= Beginning of Section =

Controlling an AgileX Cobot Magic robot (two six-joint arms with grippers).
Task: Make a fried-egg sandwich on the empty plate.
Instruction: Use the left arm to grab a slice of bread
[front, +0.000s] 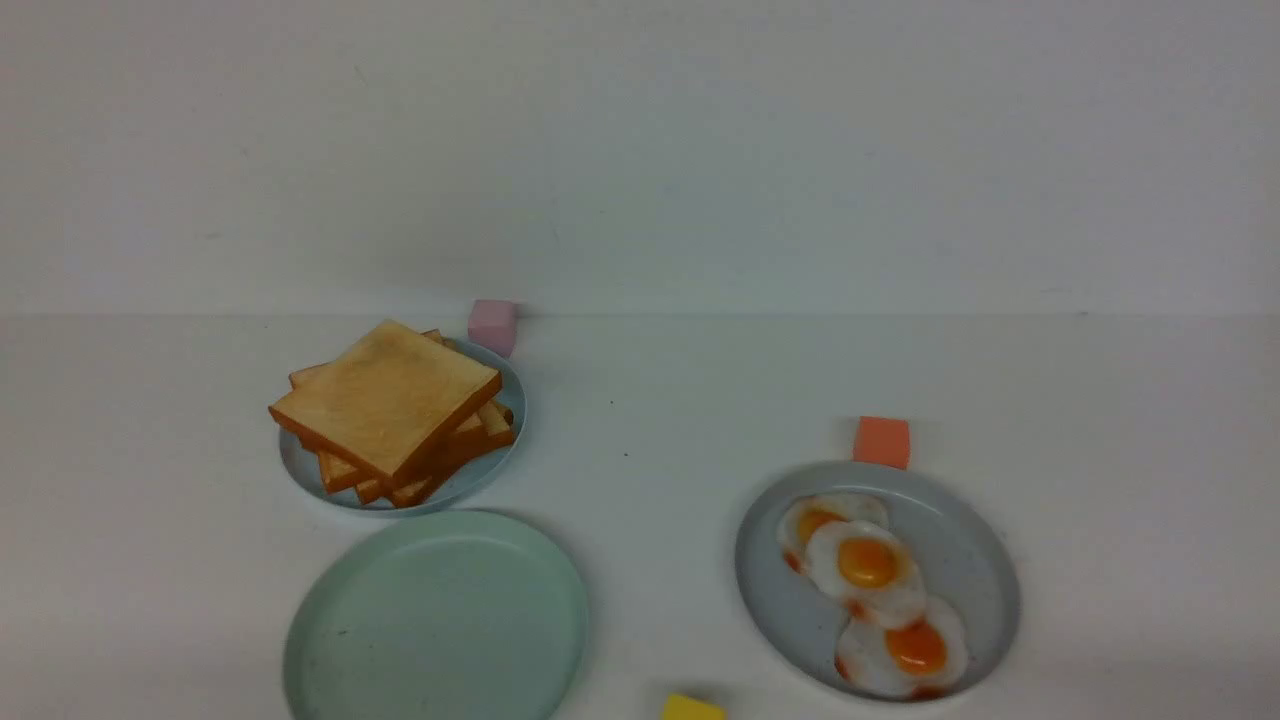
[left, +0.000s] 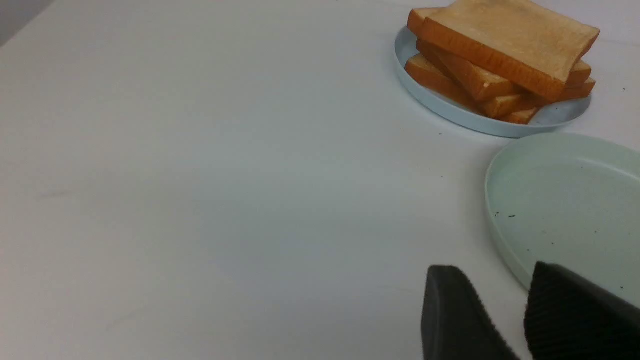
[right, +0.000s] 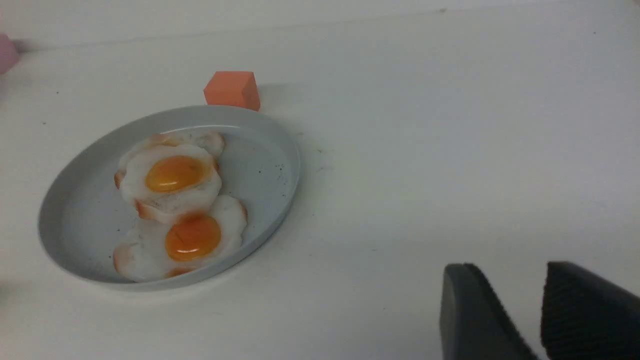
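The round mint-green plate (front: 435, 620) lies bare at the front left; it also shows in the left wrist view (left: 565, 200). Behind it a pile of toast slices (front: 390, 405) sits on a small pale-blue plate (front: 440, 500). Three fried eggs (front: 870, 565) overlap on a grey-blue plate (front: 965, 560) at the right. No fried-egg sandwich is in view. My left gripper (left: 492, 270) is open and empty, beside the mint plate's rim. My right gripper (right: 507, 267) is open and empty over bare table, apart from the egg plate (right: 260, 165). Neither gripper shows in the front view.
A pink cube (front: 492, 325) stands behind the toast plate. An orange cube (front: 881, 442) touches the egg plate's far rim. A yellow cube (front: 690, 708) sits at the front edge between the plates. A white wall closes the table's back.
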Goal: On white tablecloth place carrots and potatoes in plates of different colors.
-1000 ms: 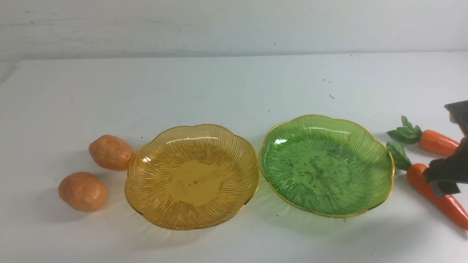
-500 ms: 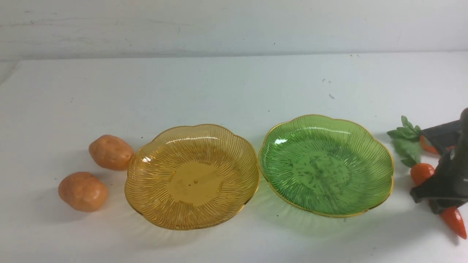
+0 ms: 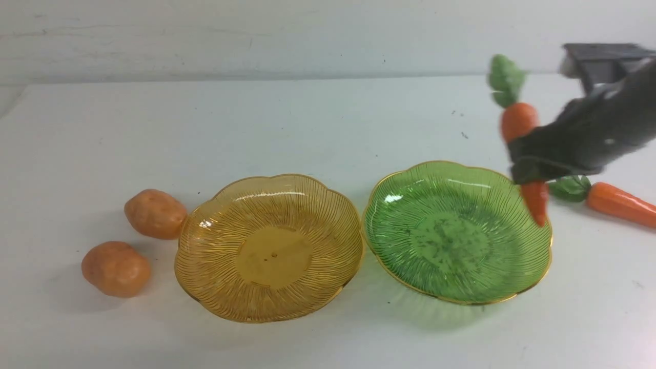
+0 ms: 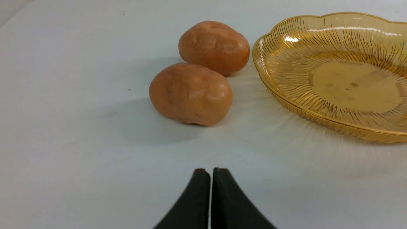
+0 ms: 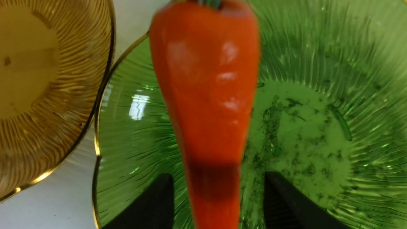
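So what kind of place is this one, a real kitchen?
Most likely a staged robot test bench, not a kitchen: plain white tablecloth against a bare wall, toy potatoes beside an empty amber plate, and the right gripper holding a toy carrot.

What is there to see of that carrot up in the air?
The carrot is a smooth, glossy, plastic-looking toy with a bright orange tapered body and a green leafy top. The right gripper grips it round the middle, hiding that part. It hangs nearly upright, leaves up and tip down, in the air over the green plate near its right rim. Only the gripper touches it.
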You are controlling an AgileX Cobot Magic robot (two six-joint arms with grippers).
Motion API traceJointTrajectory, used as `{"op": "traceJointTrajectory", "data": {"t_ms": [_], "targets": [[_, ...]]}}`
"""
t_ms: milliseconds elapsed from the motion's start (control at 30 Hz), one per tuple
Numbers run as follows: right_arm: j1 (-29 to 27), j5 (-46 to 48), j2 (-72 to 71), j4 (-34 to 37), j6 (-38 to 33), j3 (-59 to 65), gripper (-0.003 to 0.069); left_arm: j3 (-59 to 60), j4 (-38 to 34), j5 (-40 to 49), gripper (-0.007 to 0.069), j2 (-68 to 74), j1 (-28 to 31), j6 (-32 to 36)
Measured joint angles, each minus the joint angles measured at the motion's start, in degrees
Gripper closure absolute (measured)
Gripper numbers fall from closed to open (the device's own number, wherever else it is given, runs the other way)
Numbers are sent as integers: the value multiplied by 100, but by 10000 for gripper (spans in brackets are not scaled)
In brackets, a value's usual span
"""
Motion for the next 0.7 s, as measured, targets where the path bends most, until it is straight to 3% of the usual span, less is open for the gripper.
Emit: {"op": "traceJointTrajectory", "data": {"t_ms": [100, 200, 333, 533, 600, 700], "targets": [[-20, 14, 39, -190, 101, -45, 103, 0, 0, 0, 627, 0, 0, 0], [-115, 284, 39, -422, 167, -266, 42, 0, 0, 0, 627, 0, 0, 0], [-367, 788, 39, -774, 268, -703, 65, 0, 0, 0, 627, 0, 0, 0], [-1219, 1428, 39, -1239, 288, -1223, 349, 0, 0, 0, 627, 0, 0, 0], [-1625, 1466, 46, -1348, 267, -1274, 499, 0, 0, 0, 627, 0, 0, 0], [-2194, 1439, 130, -1424, 143, -1303, 624, 0, 0, 0, 627, 0, 0, 0]]}}
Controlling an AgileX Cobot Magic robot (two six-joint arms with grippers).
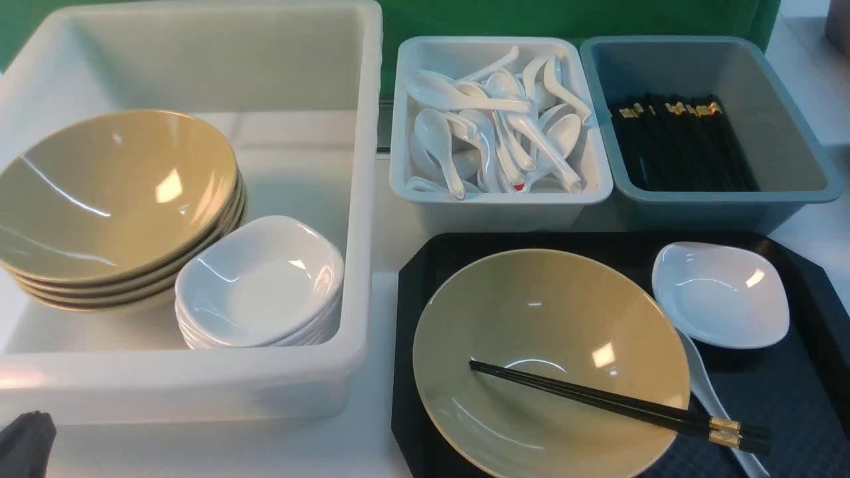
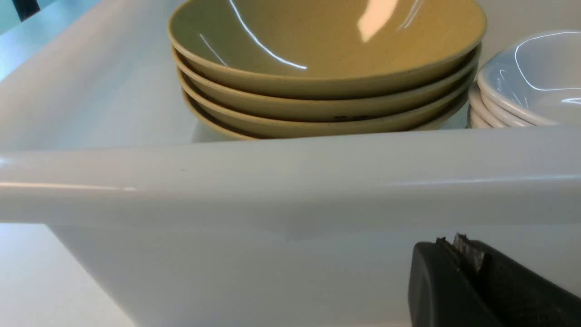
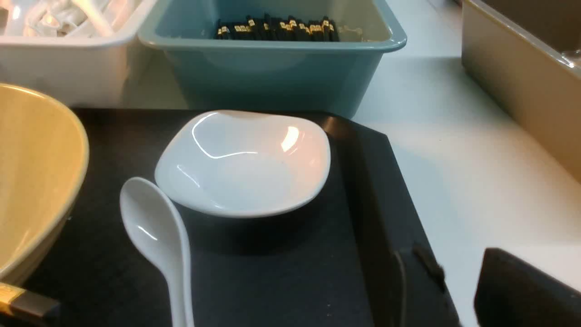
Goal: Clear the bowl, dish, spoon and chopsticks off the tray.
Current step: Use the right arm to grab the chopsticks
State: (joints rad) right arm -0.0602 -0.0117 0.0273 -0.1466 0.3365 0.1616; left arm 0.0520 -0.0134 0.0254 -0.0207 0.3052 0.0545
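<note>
The black tray (image 1: 783, 398) lies at the front right. On it stands the large olive-tan bowl (image 1: 551, 332), with the black chopsticks (image 1: 617, 401) resting across its rim, gold-banded ends to the right. The small white dish (image 3: 245, 168) sits at the tray's far right corner. Between dish and bowl lies the white spoon (image 3: 154, 231). My right gripper (image 3: 458, 281) hovers open and empty over the tray's right edge, near the dish. My left gripper (image 2: 449, 243) is shut and empty, low in front of the white tub's near wall.
A big white tub (image 1: 199, 382) on the left holds a stack of tan bowls (image 1: 113, 199) and a stack of white dishes (image 1: 259, 285). Behind the tray stand a pale bin (image 1: 498, 216) of spoons and a blue-grey bin (image 1: 783, 133) of chopsticks. A beige container (image 3: 522, 77) stands far right.
</note>
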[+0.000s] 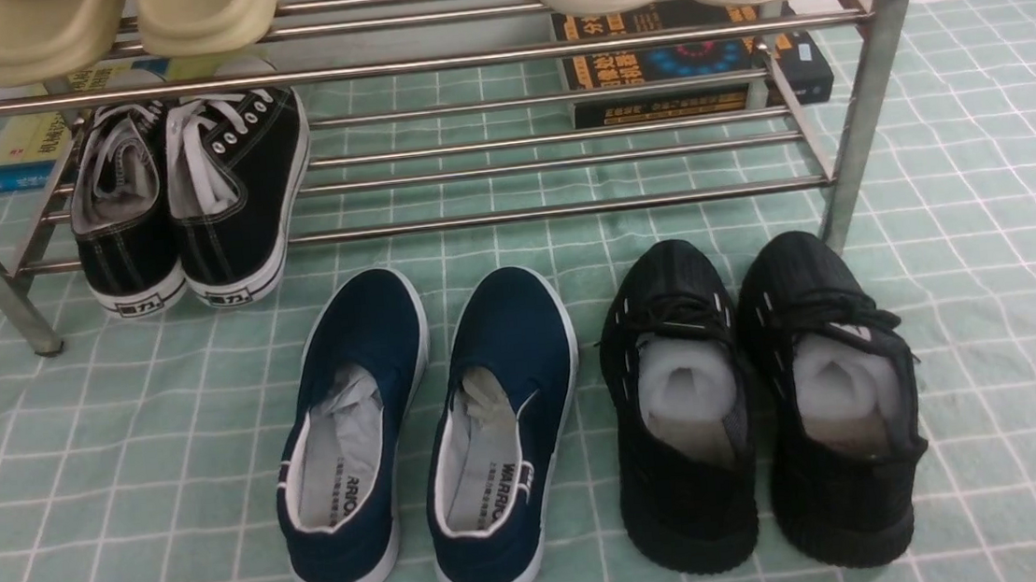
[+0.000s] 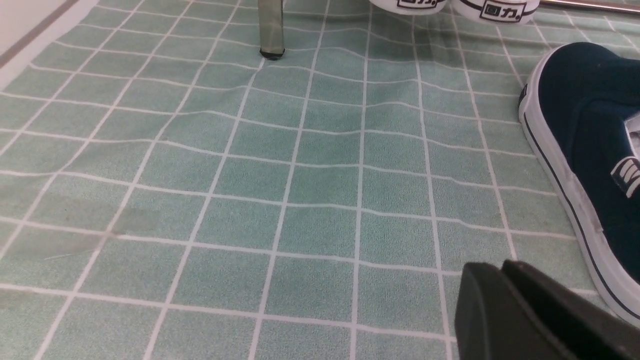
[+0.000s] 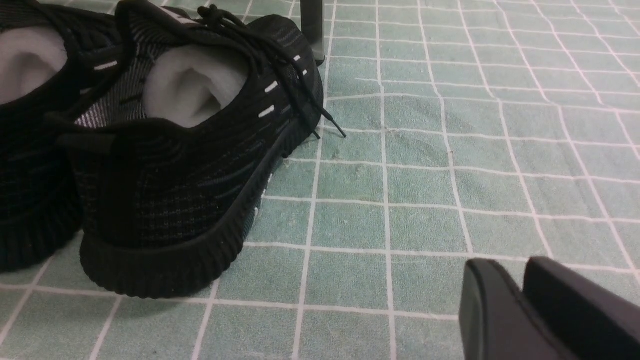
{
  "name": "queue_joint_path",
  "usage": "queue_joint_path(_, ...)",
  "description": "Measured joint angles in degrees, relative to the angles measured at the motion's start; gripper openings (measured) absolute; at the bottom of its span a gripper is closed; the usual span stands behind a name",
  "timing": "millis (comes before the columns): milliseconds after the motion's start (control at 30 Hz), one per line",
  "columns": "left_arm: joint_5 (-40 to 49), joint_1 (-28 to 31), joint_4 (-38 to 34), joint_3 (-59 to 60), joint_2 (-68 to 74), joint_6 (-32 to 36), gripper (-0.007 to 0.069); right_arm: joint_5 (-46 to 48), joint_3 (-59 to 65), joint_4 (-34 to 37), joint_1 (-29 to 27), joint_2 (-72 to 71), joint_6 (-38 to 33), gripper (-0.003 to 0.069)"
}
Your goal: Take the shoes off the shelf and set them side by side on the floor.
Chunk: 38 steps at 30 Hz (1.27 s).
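Slip-ons, navy canvas, lie side by side on the gridded floor before the shelf's front edge. Both grippers, left and right, seem nearly closed, fingertips close together, clasping nothing visible.

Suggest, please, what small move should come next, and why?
Probably rest the arms and leave the navy shoes alone: both already stand side by side on the floor, toes toward the shelf, so lifting either seems unnecessary.

Illumination: bright, diffuse. Metal shoe rack: glossy highlights. Green gridded cloth: soft shadows. Wrist views: gripper fingertips blurred at 4 o'clock.
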Motion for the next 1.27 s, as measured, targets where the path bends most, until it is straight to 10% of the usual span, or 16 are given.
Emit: queue_joint_path(1267,0.05,0.00,0.21,0.00,0.00,0.00,0.0099,0.04,0.00,0.00,0.00,0.00,0.00,0.0169)
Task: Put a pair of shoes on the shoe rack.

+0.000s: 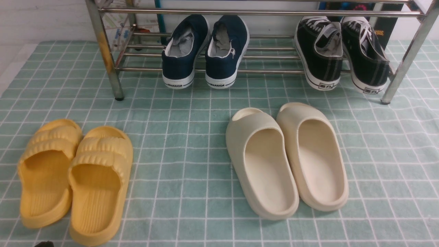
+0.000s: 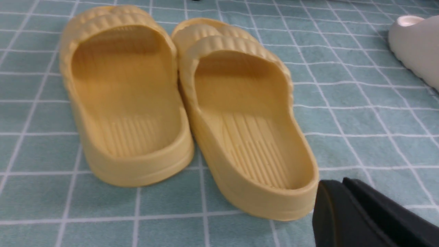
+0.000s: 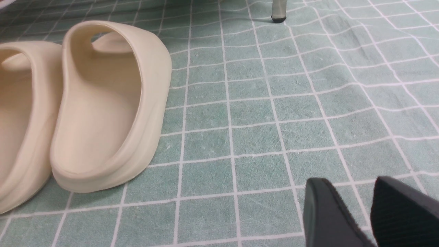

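The two navy-blue slip-on shoes stand side by side on the lower bars of the chrome shoe rack [image 1: 260,13], heels toward me. They are the left shoe [image 1: 185,51] and the right shoe [image 1: 228,51], and both have paper stuffing inside. My left gripper [image 2: 337,183] is shut and empty, low over the cloth just beside the heel of a yellow slide. My right gripper [image 3: 349,183] is open and empty, with a gap between its fingers over bare cloth. Both are far from the rack; only a dark tip [image 1: 44,244] shows in the front view.
Black lace-up sneakers [image 1: 322,51] sit on the rack's right side. Yellow slides [image 1: 73,178], also in the left wrist view [image 2: 185,103], lie front left. Cream slides [image 1: 288,157], also in the right wrist view [image 3: 103,103], lie centre right. Rusty rack leg [image 1: 106,55] stands back left on the green checked cloth [image 1: 192,137].
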Controlling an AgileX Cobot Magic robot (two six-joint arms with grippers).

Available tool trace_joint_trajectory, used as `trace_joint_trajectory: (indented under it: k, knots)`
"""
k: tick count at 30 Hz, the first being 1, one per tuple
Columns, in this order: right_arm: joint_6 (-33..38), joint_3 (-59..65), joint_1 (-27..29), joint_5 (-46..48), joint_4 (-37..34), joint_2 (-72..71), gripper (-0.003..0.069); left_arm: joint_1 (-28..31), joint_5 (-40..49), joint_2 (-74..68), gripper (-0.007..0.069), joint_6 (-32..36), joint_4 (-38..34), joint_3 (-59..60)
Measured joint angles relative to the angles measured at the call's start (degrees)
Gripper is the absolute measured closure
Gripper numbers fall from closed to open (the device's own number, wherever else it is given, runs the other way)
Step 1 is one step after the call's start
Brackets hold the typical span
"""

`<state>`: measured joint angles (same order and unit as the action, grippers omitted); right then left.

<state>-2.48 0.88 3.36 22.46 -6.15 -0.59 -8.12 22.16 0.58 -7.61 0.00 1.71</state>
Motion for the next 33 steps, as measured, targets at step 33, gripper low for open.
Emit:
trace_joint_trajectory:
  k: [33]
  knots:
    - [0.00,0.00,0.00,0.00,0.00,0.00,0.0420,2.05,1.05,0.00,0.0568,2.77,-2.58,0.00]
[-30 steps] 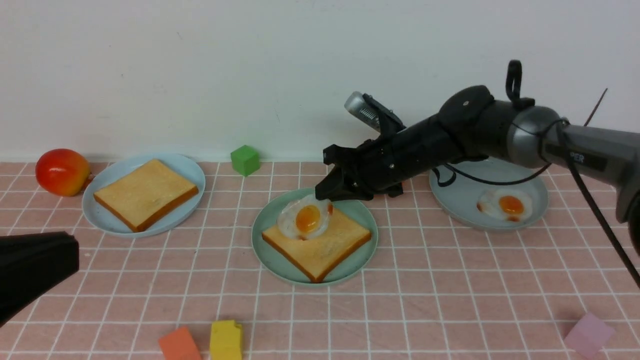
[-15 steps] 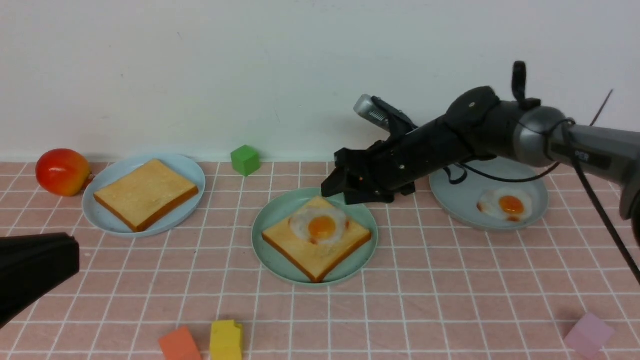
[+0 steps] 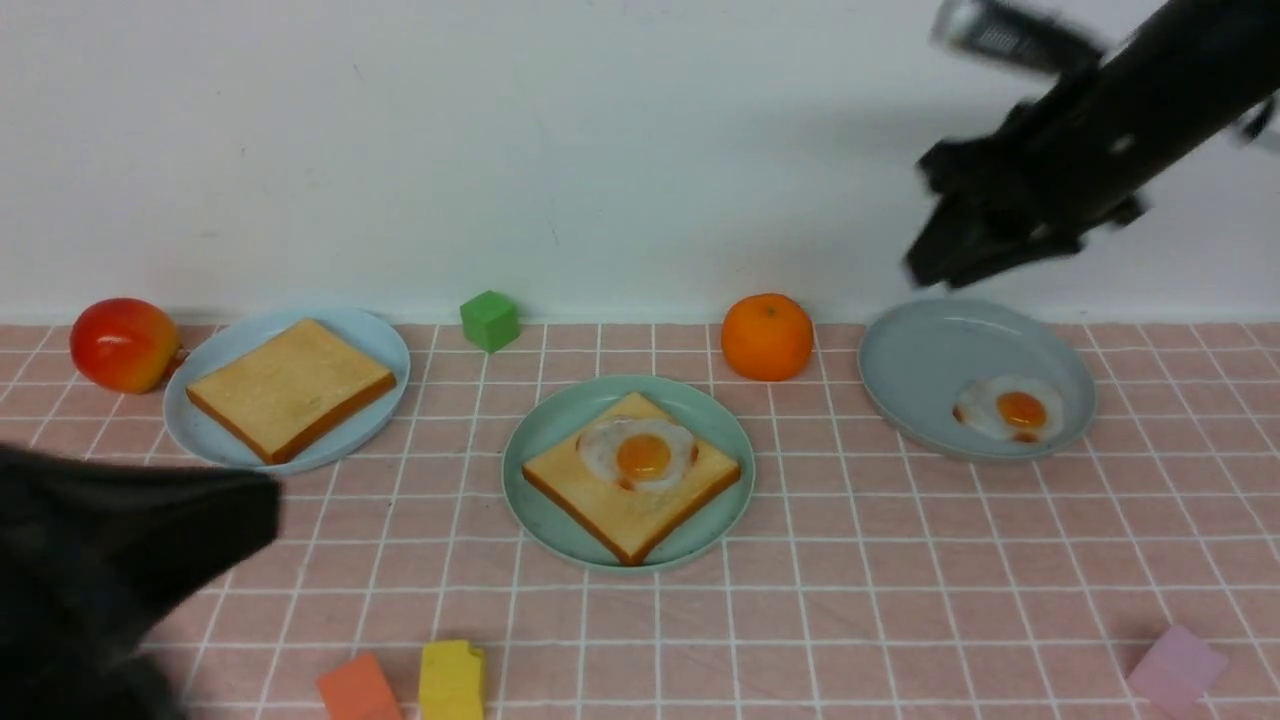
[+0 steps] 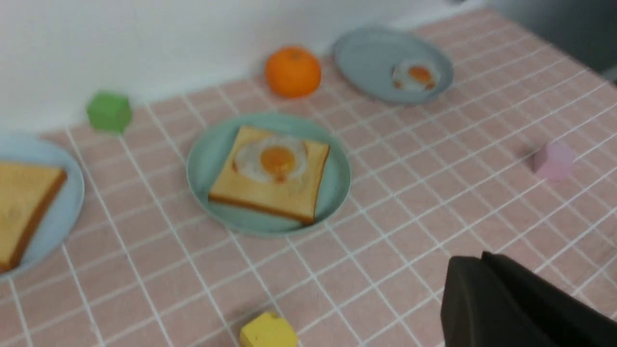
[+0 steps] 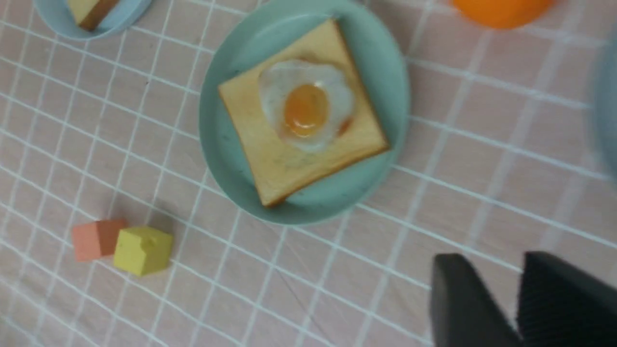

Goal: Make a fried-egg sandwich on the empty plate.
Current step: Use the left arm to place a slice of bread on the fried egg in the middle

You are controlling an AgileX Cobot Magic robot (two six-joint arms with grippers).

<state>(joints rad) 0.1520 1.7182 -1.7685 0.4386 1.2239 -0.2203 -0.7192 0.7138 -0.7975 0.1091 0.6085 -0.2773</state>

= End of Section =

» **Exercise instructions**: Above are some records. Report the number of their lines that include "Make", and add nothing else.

» **Expected answer**: 2